After Democratic presidential contender Robert F. Kennedy was assassinated in 1968, Lotz wrote Doroshow, “So Kennedy is dead…I caught a young man, radio up to his ear, crying— and that made me sad. My greatest fear right now is being over here if something breaks at home…these fellows have enough problems…without having to worry about the safety of their families…and people won’t be thinking about the boys in Vietnam while their cities are burning down…I’m so tired of lie after lie after deceit.”

When Lotz returned home in 1969, Chicago had changed and so had he. After two years of letters and care packages, his parents didn’t seem to recognize him. “They really thought I’d be killed,” he reflects. “They never thought I’d come back alive. They had grieved my loss.”

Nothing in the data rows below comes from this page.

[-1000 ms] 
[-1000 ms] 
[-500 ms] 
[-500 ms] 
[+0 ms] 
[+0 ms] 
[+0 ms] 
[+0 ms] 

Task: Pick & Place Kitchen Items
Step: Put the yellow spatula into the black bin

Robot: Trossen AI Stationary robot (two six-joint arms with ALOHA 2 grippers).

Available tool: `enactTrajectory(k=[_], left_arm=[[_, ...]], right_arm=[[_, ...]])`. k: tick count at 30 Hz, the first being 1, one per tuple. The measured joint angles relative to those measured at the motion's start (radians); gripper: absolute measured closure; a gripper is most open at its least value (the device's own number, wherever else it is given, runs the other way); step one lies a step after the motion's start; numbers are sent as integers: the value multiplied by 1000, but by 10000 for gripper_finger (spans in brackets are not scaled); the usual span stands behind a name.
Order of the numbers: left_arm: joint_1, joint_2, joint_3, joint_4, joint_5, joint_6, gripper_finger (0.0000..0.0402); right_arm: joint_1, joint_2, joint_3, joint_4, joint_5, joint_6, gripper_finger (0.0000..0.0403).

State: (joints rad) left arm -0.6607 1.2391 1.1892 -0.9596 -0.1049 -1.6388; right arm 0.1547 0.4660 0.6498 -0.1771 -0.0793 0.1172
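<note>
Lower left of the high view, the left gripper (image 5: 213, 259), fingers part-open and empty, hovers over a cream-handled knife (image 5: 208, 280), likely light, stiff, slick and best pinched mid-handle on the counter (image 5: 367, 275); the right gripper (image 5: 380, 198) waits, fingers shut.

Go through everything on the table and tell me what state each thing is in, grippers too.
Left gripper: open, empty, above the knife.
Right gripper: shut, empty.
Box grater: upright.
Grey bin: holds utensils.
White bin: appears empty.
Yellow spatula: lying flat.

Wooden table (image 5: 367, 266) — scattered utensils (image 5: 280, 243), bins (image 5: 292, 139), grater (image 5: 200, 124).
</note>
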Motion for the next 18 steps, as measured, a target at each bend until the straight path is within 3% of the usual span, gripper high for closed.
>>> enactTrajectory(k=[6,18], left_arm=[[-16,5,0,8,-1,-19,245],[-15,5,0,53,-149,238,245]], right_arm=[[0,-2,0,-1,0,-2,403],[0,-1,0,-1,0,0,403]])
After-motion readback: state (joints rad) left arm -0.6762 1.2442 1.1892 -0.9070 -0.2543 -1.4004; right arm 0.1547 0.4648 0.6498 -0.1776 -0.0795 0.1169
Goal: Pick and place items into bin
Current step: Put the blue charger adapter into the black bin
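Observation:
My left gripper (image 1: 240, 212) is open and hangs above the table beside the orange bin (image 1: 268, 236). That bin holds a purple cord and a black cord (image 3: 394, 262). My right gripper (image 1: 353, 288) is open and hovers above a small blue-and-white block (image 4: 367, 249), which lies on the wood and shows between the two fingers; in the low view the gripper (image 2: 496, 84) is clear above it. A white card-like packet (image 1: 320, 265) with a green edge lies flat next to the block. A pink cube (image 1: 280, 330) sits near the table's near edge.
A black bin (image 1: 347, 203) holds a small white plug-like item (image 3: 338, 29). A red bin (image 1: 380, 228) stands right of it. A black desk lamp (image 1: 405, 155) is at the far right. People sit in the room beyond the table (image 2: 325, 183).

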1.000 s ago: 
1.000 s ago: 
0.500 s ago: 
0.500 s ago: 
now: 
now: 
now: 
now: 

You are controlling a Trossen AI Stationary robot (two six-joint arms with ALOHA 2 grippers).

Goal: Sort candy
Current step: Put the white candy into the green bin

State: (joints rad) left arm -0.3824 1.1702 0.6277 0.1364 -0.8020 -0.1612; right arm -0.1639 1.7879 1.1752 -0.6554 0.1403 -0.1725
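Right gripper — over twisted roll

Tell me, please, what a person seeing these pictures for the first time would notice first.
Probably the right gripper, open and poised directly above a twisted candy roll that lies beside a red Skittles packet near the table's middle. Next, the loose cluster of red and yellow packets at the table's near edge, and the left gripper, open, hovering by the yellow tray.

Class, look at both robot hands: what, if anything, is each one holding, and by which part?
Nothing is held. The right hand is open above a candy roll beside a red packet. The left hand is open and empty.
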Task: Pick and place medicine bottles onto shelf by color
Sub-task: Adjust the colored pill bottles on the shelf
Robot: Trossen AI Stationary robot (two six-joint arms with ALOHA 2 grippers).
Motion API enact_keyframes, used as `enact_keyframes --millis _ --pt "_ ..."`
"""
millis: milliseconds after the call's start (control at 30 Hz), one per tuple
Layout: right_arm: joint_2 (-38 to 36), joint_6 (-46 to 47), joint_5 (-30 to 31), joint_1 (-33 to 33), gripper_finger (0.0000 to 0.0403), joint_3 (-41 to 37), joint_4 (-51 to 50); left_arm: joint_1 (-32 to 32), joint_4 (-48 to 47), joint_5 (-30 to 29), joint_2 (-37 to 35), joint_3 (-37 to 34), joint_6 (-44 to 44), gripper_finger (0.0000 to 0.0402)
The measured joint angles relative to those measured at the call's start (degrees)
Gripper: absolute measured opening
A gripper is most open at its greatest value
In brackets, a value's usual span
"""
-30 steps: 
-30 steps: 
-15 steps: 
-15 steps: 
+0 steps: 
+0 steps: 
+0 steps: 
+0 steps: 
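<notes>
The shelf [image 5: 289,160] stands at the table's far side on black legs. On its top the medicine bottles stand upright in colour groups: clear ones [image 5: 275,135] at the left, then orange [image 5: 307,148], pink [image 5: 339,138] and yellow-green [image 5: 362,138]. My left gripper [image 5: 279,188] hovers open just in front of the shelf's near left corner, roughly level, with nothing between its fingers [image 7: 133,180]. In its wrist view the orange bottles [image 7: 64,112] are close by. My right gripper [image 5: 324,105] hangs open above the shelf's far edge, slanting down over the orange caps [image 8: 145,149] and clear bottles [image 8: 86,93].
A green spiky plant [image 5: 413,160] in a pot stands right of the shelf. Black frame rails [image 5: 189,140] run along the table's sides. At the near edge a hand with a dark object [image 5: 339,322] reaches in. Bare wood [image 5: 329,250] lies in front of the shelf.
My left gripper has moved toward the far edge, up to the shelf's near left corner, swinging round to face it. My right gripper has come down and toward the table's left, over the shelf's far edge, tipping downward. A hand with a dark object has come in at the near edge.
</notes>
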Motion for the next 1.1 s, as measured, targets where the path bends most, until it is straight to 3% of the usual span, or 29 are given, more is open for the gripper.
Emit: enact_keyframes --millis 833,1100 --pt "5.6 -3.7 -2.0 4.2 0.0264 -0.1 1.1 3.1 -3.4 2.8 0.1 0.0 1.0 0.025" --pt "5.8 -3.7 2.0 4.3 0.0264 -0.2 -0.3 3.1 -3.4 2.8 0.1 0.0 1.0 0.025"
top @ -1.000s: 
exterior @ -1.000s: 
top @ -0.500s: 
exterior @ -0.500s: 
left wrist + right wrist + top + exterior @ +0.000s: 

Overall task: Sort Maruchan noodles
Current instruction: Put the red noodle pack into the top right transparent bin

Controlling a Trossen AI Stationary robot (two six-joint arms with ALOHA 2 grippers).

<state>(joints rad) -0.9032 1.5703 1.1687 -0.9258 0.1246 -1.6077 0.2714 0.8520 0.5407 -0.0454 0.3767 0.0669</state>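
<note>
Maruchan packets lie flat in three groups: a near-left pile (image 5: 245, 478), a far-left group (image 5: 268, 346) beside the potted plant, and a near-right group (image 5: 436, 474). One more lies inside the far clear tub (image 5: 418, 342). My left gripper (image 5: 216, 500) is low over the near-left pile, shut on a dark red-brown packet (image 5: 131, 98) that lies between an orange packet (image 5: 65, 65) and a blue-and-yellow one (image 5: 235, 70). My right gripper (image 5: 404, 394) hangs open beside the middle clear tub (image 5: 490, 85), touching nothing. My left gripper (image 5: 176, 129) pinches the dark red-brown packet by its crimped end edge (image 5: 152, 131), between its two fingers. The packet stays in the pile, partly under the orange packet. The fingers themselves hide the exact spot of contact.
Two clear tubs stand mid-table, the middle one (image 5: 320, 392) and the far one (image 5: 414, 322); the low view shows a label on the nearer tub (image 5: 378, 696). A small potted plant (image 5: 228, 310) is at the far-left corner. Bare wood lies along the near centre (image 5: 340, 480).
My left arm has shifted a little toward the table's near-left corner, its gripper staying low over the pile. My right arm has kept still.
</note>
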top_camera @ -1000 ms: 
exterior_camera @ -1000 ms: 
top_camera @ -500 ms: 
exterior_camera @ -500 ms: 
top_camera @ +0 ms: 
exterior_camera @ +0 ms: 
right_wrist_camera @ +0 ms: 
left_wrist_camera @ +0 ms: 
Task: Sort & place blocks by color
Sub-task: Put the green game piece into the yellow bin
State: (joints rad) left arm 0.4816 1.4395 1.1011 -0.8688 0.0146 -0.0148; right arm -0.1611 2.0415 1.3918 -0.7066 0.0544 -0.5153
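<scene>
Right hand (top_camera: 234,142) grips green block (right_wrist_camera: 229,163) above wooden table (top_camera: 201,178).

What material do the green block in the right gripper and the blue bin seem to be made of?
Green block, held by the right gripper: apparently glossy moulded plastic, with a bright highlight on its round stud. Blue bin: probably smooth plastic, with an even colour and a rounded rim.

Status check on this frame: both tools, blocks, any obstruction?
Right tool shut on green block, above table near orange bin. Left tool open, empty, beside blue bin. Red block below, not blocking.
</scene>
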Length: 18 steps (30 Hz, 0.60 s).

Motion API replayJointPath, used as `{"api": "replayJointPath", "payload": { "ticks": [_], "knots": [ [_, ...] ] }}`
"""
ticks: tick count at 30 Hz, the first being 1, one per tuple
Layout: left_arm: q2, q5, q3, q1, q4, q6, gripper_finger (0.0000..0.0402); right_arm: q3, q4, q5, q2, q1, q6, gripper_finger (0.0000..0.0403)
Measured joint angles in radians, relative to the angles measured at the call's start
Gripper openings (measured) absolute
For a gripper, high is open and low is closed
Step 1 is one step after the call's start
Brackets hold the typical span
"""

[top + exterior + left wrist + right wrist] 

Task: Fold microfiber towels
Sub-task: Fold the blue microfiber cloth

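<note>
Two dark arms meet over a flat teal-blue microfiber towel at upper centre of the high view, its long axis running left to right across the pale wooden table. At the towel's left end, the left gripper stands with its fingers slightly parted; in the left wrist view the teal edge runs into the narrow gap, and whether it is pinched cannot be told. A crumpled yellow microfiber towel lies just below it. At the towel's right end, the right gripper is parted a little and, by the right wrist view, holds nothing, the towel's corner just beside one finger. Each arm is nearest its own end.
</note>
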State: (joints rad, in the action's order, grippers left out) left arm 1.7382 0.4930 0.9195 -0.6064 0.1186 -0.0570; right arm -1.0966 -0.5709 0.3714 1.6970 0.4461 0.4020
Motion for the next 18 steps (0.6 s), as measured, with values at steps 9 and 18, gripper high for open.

Expecting to live with Spinozzi and resume his photography education, Lotz discovered that someone new had taken his place. In 1970 he hit the open road. An acquaintance suggested that he try New Mexico. He found it to be a receptive and welcoming new home. His friend Helen Doroshow later followed him.

In the early 1980s, post-traumatic stress symptoms began to intrude on Lotz’s equanimity. Luckily, this manifestation dovetailed with the release of a Veterans Administration campaign developed under President Jimmy Carter to address the special needs of the Vietnam veteran. Lotz reached out. Once again, New Mexico supported his postwar growth and healing. “Two fellows from the Albuquerque Vet Center drove up to visit me,” Lotz says. “They probably saved my life.”

Lotz found selecting photographs and reviewing letters for Sleeping During the Day to be challenging. His parents died years ago. Faithful pal and respected Taos humanitarian Helen Doroshow died in 2008. And prescient Frank Spinozzi, who knew of and blessed this exhibition, passed away suddenly in September of 2016.

Lotz’s decade-by-decade photo oeuvre reveals portraits— from birthday to death and life in-between; rodeo—gay and amateur; men kissing; and always, the human figure. Plans for art books and other exhibitions are in the works.

These days Lotz tools around Santa Fe in one of his twin cargo trucks. Not surprisingly, among Lotz’s favorite local spots is the historic Santa Fe National Cemetery: “High on a hill, overlooking the city, and one day a place to rest,” Lotz wrote recently, “but no hurry.”

 

Gregory Hinton is a writer, historian, and the producer of Out West, a national museum program series dedicated to shining a light on LGBT history and culture in the American West.

Sleeping During the Day, a solo exhibition of photographs, opened on April 7 at the New Mexico History Museum and runs through October 1, 2017.